“Not all deli meats are alike but unfortunately, most are high in sodium,” says Bonnie Taub-Dix, RDN, creator of BetterThanDieting.com and author of Read It Before You Eat It - Taking You from Label to Table. They also historically are made with iffy ingredients like butylated hydroxyanisole (BHA) and butylated hydroxytoluene (BHT), which increase shelf life, and potentially-carcinogenic nitrates, which are used for curing. She says the same applies to charcuterie, aka the Instagram influencers of deli meats. “There are better choices out there, particularly lower sodium or fresh versions of the same meats,” she says.
So...is deli meat bad for you?
Well, it's not great. Along with the above-mentioned health concerns, there is one big concern about deli meats: their association with cancer. Research has shown that eating lots of red and processed meats is linked to a higher risk of colorectal cancer and breast cancer.
It’s not completely clear why the association exists, although there are likely a few factors at play. First, we have the use of nitrates. Nitrates on their own aren’t inherently bad, says Alicia Jerome, R.D. They naturally occur in vegetables like beets and celery, and can help reduce blood pressure and enhance exercise performance. But Jerome says that there is likely something in the meat that combines with the added nitrates to make them carcinogenic. “Some research has pointed to a specific type of iron, heme iron, as the differentiator.”

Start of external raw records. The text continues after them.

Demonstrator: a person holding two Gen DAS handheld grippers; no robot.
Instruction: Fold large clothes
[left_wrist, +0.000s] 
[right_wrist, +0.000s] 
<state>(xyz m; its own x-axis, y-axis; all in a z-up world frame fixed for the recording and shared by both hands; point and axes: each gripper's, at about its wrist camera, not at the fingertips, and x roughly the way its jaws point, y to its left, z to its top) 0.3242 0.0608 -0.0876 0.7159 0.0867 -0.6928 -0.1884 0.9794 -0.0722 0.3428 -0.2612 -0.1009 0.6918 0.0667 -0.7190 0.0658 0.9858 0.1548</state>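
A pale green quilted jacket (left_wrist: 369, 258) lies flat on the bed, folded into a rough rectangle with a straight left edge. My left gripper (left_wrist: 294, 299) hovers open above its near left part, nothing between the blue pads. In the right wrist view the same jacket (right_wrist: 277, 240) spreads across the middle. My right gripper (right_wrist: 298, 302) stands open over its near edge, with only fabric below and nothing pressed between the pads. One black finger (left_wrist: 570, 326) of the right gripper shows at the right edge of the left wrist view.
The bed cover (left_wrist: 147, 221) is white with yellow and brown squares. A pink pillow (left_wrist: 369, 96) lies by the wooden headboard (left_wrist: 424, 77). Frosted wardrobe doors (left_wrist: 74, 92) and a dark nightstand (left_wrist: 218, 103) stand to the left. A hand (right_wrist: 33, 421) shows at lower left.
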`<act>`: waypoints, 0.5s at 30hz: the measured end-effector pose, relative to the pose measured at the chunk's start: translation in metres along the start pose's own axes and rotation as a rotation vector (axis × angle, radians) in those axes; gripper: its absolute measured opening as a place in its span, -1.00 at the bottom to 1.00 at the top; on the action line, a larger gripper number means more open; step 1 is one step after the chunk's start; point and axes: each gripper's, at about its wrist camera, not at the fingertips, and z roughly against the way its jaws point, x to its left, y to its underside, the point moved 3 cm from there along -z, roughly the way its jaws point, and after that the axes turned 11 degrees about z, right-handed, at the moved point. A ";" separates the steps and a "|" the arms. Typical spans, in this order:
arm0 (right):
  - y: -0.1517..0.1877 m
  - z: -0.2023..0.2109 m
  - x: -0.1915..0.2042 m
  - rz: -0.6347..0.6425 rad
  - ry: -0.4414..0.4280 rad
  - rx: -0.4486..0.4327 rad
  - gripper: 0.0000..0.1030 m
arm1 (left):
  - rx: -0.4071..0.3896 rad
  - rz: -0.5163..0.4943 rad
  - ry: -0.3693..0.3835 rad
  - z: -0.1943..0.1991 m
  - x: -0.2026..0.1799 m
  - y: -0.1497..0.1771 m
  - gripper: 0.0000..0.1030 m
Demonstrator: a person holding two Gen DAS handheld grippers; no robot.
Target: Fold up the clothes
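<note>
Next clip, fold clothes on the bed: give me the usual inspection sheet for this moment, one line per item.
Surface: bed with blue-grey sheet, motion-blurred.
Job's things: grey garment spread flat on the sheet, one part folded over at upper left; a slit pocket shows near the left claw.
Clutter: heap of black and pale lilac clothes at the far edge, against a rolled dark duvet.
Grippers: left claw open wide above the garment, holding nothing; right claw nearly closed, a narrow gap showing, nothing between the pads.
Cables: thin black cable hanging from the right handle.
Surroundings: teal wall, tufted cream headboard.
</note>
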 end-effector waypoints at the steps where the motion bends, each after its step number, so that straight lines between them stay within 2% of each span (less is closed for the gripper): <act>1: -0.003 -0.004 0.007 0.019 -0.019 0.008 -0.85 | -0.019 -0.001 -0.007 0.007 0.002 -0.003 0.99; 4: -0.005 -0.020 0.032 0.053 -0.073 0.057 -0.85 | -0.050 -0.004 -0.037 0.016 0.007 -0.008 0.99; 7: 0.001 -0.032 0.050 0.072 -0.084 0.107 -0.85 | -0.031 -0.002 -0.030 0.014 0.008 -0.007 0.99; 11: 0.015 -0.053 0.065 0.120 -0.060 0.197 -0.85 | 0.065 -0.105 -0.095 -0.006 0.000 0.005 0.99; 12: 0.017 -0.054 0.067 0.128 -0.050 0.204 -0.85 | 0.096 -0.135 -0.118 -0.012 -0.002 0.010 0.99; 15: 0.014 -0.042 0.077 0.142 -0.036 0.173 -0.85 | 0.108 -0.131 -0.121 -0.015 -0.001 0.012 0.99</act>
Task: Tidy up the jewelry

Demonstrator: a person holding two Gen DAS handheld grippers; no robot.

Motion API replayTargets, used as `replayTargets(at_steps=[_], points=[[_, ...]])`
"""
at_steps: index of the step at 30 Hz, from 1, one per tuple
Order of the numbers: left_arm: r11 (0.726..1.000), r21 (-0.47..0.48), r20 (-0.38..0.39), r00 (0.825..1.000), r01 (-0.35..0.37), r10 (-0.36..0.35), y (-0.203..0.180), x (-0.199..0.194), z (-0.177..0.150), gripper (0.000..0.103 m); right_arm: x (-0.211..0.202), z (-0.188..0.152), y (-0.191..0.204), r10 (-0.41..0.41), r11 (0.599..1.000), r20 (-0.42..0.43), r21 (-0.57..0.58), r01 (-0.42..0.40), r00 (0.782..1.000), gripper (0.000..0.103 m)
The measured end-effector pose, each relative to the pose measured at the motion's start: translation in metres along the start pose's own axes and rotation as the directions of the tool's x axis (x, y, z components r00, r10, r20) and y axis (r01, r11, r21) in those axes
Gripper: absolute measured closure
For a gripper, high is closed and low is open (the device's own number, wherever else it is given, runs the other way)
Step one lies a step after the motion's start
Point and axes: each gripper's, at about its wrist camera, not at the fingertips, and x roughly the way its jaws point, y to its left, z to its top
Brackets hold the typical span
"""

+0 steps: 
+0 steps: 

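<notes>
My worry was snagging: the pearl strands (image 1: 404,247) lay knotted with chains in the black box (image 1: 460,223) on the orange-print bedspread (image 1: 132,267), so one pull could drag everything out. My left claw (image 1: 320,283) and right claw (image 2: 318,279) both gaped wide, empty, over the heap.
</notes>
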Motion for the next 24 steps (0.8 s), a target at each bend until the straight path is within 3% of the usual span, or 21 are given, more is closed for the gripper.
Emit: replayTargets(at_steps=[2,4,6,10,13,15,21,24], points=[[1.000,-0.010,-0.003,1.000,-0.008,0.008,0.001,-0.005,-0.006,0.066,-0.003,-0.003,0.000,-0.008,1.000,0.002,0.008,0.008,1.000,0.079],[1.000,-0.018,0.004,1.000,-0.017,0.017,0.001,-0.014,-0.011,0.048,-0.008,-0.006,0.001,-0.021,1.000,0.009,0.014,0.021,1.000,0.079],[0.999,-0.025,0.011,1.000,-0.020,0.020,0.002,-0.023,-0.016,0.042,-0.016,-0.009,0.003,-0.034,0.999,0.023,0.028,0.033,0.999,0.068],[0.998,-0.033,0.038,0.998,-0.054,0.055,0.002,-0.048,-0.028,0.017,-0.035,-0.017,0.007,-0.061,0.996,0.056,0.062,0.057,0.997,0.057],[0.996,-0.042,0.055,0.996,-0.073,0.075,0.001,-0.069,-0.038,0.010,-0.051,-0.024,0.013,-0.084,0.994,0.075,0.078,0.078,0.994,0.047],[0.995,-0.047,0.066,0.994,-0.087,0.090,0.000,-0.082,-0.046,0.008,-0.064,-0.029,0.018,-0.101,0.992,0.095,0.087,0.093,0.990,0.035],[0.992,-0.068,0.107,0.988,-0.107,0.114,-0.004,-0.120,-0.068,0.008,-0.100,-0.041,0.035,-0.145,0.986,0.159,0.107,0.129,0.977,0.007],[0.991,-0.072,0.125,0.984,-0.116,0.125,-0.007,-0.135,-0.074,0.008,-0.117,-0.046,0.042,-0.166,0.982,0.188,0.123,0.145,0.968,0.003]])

Plus, the digestion of any meat (including deli meat) also creates a substance called trimethylamine-n-oxide (TMAO), says Nadja Pinnavaia, Ph.D., founder and CEO of Euphebe. High levels of TMAO in the blood has been associated with plaque buildup in the arteries, and Dr. Pinnavaia says that it can trigger chronic inflammation. “Chronic inflammation is understood to be one of the precursors to some forms of cancer, especially colorectal, prostrate, breast and pancreatic,” she says.
The evidence is concerning enough that the World Health Organization considers processed meats (like deli meats) as a Group 1 carcinogens, in the same category as cigarettes and asbestos.
Before you start freaking out: Eating deli meat is NOT as as bad or as risky as smoking; it’s dose-dependent. That "dose" is pretty small though. Eating 50 grams a day of processed meat (which Jerome equates to about two ounces of deli meat) increases your risk of developing colorectal cancer by 18 percent, according to a meta-analysis from the Public Library of Science. So for a daily Italian sub eater, that's not good news. But if your deli meat habits look like sneaking a piece of soppresetta during happy hour every now and then, you likely don't have to stress too much about that risk.
Is it ever safe to eat this stuff?
Taub-Dix says it's hard to say how much deli meat you can eat since it depends on so many factors. She says that if you have an underlying conditions like high blood pressure, kidney disease, heart disease or a medical issue that requires you to minimize your sodium intake, “then you may need to keep your deli meat under wraps, and not in wraps,” she says.
If you generally have a clean bill of health and you need that deli meat (it’s so convenient!), there are a few things to keep in mind. Start by choosing an organic or nitrate-free deli meat, says Taub-Dix, to ensure you’re getting high-quality products with the lowest amount of carcinogenic compounds possible. Ignore labels that say “all natural,” she adds, which is more of a marketing phrase than anything.
Then, read the nutrition facts panel and look at the sodium compared to the serving size. “A product that is considered to be ‘low sodium’ contains 140 milligrams of sodium or less per serving,” Taub-Dix says. Just one slice of your standard deli turkey meat, on the other hand, contains around 216 milligrams of sodium, which is why she says a single hearty homemade or fast food sandwich might contain your entire recommended 2,300 milligrams of sodium per day. Good to know.
Again, you don’t have to completely cut these foods out of your life if you love them—it's just best to eat less of them, and as part of a well-rounded diet, says Dr. Pinnavaia. “The rare slice of prosciutto every now and again in the context of a nutrient-dense, predominantly plant-based diet might not impact your health too dramatically,” she says. “However, if those strips of bacon are loaded on top of a meat-heavy diet, then you are in trouble.”